Studio album by Ash
- Released: 18 May 2018
- Studios: Atom Heart, New York City
- Genre: Power pop
- Length: 50:00
- Labels: Infectious, BMG
- Producers: Tim Wheeler; Mark Hamilton; Rick McMurray; Claudius Mittendorfer;

Ash chronology
| Kablammo! (2015) | Islands (2018) | Race the Night (2023) |

Singles from Islands
- "Buzzkill" Released: 8 February 2018; "Annabel" Released: 10 April 2018; "Confessions in the Pool" Released: 11 May 2018;

= Islands (Ash album) =

Islands is the seventh studio album by Northern Irish rock band Ash.
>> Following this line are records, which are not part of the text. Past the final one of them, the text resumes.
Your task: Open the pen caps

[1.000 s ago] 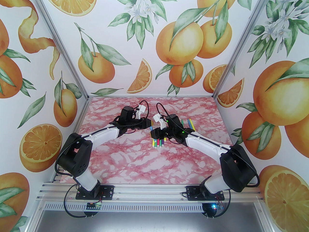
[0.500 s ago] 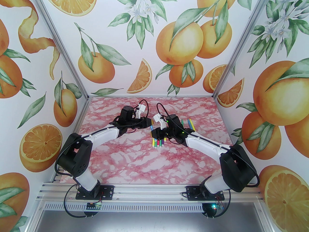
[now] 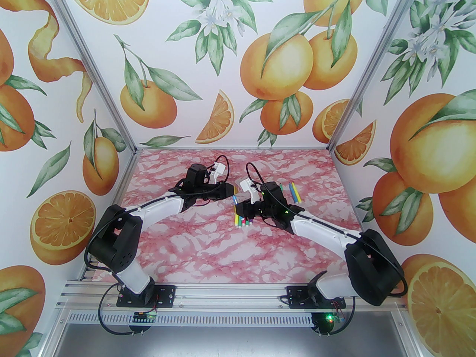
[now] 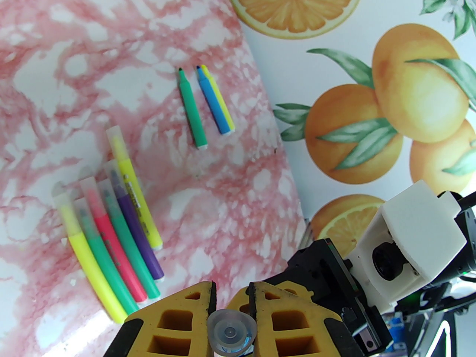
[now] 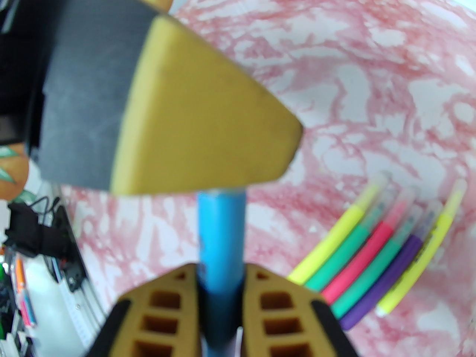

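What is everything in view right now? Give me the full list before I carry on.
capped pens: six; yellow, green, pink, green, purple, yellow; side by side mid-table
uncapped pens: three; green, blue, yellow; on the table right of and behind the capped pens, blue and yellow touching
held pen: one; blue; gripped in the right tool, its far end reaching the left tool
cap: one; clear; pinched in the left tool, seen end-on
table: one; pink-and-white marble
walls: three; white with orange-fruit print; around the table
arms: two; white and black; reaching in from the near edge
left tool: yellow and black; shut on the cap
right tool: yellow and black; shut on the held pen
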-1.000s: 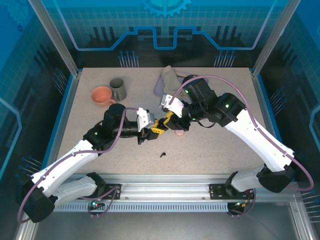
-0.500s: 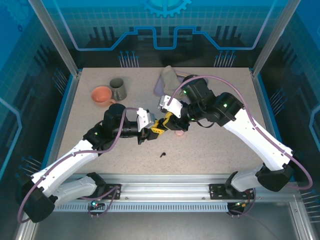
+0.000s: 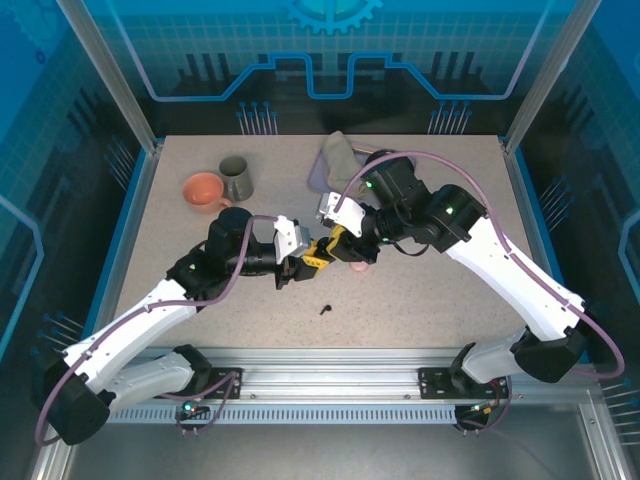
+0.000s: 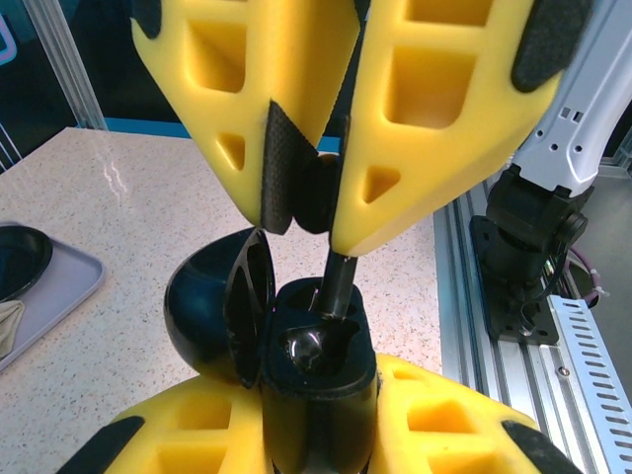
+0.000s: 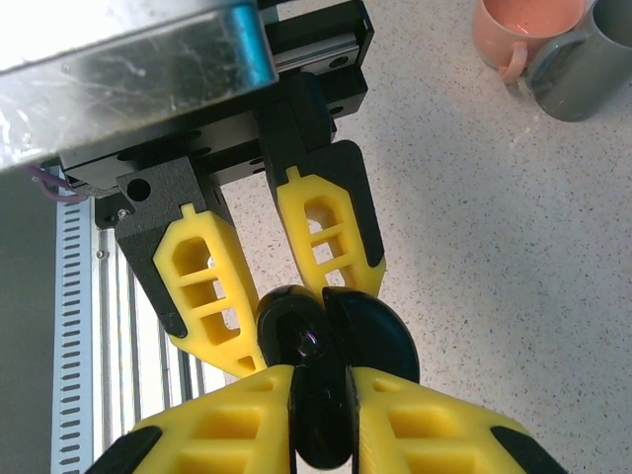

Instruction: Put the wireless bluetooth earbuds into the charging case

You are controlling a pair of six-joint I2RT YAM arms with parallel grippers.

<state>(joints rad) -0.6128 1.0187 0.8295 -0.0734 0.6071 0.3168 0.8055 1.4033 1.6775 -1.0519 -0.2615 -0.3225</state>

It was released on 18 May 2018, through Infectious Music and BMG. Following the touring cycle for their previous album Kablammo! (2015), frontman Tim Wheeler was going through a break-up, and travelled around the world in attempt to isolate himself. While traveling, he wrote multiple songs in each location. Ash reconvened and began recording their next album at Atom Heart Studios in New York City, with Wheeler acting as the main producer. Described as a power pop album, Islands drew comparison to the Beach Boys, the Ramones, and the Undertones.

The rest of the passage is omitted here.